THE BLOG

Why Does Political Apathy Exist? Because Politics Is Boring

11/11/2014 17:18 GMT | Updated 11/01/2015 10:59 GMT

It's about the time where impassioned grassroots campaigners are getting their coats and gloves on for evenings of door knocking, in the hope that they can swing the political pendulum in favour of their party. The bright-eyed optimism of frontline activists is somewhat admirable, but also increasingly rare as election time approaches. The hope that these individuals share is outnumbered by abject resignation among people from all social factions. For them, May 2015 does not signal a new beginning, but a gloomy continuation of the same falsehoods and empty promises, irrespective of what party comes to power.

Let's face it - politics is not exciting anymore. In fact it's rather depressing. Look across the political spectrum and you'll find a mass of faceless politicians whose inspiration is derived from focus groups and lobbyists. They stand for winning elections and little else; perhaps why it's hard to discern what ideological substance each party consists of. As a consequence the average voter is feeling ever more alienated from politics as the Westminster club seem out of touch from the struggle of modern day Britain - a time where real wages have been squeezed to Victorian era lows while the Sunday Times Rich Lists boasts to being 'richer than ever before.'

Many, out of desperation, have embarked upon the path to the Farage-ian Empire where Count Nigel plots away menacingly, while others turn their backs on democracy altogether. It's damning while also indicative of our political era that someone like Nigel Farage stands out as a modern day Spartacus, willing to challenge the tyranny of the Westminster political class. I'm sure a privately educated man who made his money as a stockbroker in the Thatcherite Big Bang knows all about life on a council estate in a post-industrial mining town.

However UKIP's surging popularity cannot be explained by the attractiveness of its political philosophy, but rather the simple fact that they seem different. Just because they're removed from the stigma of being a traditional party, they've been able to monopolise the protest vote. Farage has managed to successfully ride the wave of anger aimed at our politicians by appearing as a straight talking bloke you'd love to share a pint with.

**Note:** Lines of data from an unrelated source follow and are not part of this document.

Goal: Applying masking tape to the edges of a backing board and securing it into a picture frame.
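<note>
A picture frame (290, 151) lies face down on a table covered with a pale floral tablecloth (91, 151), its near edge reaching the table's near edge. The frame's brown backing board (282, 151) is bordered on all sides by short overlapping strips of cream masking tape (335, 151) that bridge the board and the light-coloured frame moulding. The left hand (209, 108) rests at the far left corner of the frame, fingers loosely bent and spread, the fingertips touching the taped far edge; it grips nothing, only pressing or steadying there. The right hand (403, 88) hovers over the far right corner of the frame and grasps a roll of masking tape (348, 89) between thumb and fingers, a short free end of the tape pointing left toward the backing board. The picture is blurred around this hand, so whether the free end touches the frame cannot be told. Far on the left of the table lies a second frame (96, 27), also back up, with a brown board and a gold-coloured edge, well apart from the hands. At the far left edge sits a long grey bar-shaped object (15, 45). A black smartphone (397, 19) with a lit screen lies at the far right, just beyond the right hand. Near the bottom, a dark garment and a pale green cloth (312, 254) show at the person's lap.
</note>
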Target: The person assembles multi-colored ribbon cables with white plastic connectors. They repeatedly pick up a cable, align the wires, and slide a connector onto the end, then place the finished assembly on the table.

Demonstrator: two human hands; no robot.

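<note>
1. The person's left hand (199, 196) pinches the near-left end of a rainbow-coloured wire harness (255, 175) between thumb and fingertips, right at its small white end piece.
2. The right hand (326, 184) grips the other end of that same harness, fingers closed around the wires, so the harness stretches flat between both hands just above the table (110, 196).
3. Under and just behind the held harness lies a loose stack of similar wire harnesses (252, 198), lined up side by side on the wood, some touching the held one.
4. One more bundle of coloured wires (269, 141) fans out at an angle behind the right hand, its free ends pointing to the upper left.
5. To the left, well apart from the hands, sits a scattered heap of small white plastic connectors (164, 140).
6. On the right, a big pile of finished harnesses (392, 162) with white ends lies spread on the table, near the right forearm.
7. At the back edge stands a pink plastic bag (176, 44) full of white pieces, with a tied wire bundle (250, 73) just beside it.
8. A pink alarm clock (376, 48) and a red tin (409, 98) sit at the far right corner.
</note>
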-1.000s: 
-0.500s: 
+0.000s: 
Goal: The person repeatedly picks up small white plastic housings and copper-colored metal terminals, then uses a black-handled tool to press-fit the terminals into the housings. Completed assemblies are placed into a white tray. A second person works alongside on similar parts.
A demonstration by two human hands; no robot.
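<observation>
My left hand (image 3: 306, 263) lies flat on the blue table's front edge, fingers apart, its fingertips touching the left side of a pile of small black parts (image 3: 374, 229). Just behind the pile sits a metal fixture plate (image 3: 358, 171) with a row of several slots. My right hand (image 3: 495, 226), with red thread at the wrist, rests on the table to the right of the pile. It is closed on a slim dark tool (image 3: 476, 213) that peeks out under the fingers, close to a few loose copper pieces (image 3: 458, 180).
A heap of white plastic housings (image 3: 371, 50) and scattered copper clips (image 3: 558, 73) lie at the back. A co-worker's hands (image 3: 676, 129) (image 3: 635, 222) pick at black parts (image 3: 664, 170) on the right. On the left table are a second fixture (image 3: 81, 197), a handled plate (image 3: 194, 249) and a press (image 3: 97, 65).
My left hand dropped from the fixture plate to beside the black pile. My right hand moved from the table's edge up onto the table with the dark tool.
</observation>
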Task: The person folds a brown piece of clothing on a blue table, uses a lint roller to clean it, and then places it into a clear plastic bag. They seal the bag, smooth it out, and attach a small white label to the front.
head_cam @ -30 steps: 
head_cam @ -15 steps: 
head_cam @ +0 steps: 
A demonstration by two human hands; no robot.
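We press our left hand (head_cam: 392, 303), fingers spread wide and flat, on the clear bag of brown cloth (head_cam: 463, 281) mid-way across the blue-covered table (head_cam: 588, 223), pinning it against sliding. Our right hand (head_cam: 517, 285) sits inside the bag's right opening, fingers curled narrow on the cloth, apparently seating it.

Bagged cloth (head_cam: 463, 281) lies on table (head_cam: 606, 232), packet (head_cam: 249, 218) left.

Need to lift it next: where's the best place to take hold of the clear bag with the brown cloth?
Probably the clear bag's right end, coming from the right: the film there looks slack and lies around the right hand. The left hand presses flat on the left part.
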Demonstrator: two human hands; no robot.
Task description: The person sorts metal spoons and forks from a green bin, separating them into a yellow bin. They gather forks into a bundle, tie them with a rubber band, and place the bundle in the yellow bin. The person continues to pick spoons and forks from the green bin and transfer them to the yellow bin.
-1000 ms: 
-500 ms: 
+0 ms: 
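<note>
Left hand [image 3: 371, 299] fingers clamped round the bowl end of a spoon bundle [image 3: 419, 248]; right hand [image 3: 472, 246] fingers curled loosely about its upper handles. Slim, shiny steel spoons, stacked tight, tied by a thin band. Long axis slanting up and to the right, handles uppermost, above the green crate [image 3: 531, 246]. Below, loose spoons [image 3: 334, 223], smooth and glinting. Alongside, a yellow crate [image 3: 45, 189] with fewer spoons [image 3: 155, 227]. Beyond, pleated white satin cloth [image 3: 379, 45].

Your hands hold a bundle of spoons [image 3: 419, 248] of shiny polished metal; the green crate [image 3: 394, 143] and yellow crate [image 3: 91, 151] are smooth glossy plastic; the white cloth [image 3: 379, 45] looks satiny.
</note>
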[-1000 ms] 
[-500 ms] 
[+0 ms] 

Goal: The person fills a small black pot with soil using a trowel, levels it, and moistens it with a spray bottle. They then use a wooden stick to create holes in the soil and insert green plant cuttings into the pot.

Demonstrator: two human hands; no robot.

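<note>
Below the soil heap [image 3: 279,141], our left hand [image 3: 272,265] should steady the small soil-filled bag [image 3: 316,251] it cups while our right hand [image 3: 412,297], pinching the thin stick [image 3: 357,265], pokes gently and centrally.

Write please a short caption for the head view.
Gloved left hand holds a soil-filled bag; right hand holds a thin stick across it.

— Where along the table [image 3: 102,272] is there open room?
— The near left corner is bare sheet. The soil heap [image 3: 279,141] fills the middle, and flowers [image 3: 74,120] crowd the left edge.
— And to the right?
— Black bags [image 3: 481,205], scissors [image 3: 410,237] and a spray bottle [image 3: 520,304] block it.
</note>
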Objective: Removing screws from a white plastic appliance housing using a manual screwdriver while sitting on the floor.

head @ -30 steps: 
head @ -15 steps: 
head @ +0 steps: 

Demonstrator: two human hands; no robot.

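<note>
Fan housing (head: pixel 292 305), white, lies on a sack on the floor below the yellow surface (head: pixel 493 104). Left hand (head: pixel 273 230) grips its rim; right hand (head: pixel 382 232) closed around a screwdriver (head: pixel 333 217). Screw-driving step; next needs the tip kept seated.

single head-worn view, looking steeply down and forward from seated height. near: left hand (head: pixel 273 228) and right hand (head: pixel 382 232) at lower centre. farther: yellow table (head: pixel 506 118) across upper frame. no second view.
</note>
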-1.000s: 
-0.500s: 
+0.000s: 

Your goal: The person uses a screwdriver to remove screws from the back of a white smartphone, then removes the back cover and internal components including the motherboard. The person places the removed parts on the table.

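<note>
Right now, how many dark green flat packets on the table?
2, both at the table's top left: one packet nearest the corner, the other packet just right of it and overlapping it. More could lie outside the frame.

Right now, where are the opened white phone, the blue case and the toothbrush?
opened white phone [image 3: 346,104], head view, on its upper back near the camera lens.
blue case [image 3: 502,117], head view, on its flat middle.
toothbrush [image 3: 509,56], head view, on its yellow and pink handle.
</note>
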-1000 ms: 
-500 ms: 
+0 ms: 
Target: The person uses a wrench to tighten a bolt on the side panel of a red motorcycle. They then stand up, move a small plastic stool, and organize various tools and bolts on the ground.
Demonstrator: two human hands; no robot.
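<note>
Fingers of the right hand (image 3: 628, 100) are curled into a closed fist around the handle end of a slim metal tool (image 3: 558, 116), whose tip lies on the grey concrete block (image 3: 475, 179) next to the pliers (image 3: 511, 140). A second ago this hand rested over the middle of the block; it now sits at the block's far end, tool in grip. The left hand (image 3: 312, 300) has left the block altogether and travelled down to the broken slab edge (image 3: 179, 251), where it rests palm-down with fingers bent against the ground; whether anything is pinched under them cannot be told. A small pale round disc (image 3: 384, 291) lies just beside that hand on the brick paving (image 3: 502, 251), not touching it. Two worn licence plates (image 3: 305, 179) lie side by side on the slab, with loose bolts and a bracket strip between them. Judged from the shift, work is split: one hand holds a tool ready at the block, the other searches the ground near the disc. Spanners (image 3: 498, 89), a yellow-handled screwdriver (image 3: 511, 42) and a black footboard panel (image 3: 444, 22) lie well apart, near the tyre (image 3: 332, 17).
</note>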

Furthermore, the strong rejection of the EU and intolerance towards immigration account for strong ideological positions, which no matter how unpopular and possibly irrational they may be, have perhaps endeared parts of the electorate. They appear to be standing for something, despite that something being hugely based in xenophobia. Nevertheless, it's the principle that is crucial for both Labour and Conservative to adopt in order for them to do well in May. Both parties have lost icons in the forms of Tony Benn and Margaret Thatcher over the last year or so, both of whom were characterised by their unrepentant support for their respective beliefs. Their clashes represented the 1980s in its essence - hostility soaked in political doctrine. While the country suffered as a result due to turmoil, democracy thrived, as two parties with clear opposing views battled over the country's future. Unfortunately, the striking banners of red and blue have merged together to form political beige: a representation of how our politics have no meaning, and elections are merely a transfer of power from one ideologically bereft party to another.

But is overlap among the political elite a bad thing? The 1980s marked unprecedented social, economic and political upheaval and many would attribute this to the stubbornness of party leaders in both camps. Maybe consensus on certain issues is beneficial to national progress. Maybe pure ideological politics just don't exist anymore, as successful parties model themselves on elements of the free market along with social security. Perhaps then we should be grateful for the lack of excitement in politics today, as at least it perpetuates stability.

Ultimately however, politics and democracy especially is not supposed to be about stability but about progress. We've reached a dead end with the existing political paradigm and need a radical change. The likelihood by which we'll see one by next May remains low, but the possibility of a colourful populist movement in the coming years remains enticing, even if we have to endure years of beige before it.